A lei excepciona casos de separação fraterna, permitida apenas quando a adoção representar reais vantagens ao bem-estar e ao melhor interesse de cada criança, como aconteceu nesse caso.

A realidade da adoção no Brasil

No Brasil, 98% dos habilitados querem acolher apenas uma criança de 0 a 3 anos. Diante desse cenário, a adoção internacional apresenta-se como alternativa para garantir o direito à convivência familiar a crianças brasileiras acima dessa faixa etária e com irmãos.

Foi por meio dessa possibilidade legal que as irmãs e o irmão foram adotados pelos casais italianos, após trabalho realizado pela CDJA, responsável pelas adoções internacionais no DF. As irmãs e o garoto ficaram na instituição de acolhimento por sete anos.

Thaís Botelho diz que o nível de desesperança dos meninos e meninas que vivem nas instituições é grande.
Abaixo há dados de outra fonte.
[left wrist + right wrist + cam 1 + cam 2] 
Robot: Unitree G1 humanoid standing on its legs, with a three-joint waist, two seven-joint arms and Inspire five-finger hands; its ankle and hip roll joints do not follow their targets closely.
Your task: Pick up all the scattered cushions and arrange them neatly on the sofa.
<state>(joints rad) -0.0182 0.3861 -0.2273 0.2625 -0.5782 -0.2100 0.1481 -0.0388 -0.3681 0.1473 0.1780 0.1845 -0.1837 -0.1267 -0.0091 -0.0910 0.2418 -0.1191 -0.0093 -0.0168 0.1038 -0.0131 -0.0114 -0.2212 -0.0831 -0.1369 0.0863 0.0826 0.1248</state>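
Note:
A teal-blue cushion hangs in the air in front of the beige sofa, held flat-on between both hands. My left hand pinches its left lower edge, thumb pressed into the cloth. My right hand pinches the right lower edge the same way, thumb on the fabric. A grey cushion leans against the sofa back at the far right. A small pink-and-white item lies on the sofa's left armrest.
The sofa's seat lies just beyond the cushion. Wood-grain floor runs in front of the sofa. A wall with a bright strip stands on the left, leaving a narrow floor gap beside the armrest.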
Por isso, concretizar uma adoção é uma felicidade. “A gente vive a alegria das crianças”, compartilha Thaís, ao dizer que valeu a pena todo o trabalho.

Números

Atualmente no Distrito Federal, há 50 crianças e adolescentes até 16 anos e 13 adolescentes de 16 e 17 anos cadastrados para adoção internacional.

Segundo dados citados pela Secretaria Executiva da CDJA, o perfil de adotados por estrangeiros no Distrito Federal é constituído de crianças e adolescentes de 4 a 11 anos e pertencentes a grupo de irmãos. As famílias são casais acima de 40 anos, sem filhos e predominantemente italianos.

Entre 2000 e 2014, a CDJA realizou 26 adoções internacionais, das quais 17 foram de meninos e meninas que faziam parte de grupo de irmãos, e somente nove foram de crianças do sexo feminino. Desse total, 19 adotantes eram casais de italianos.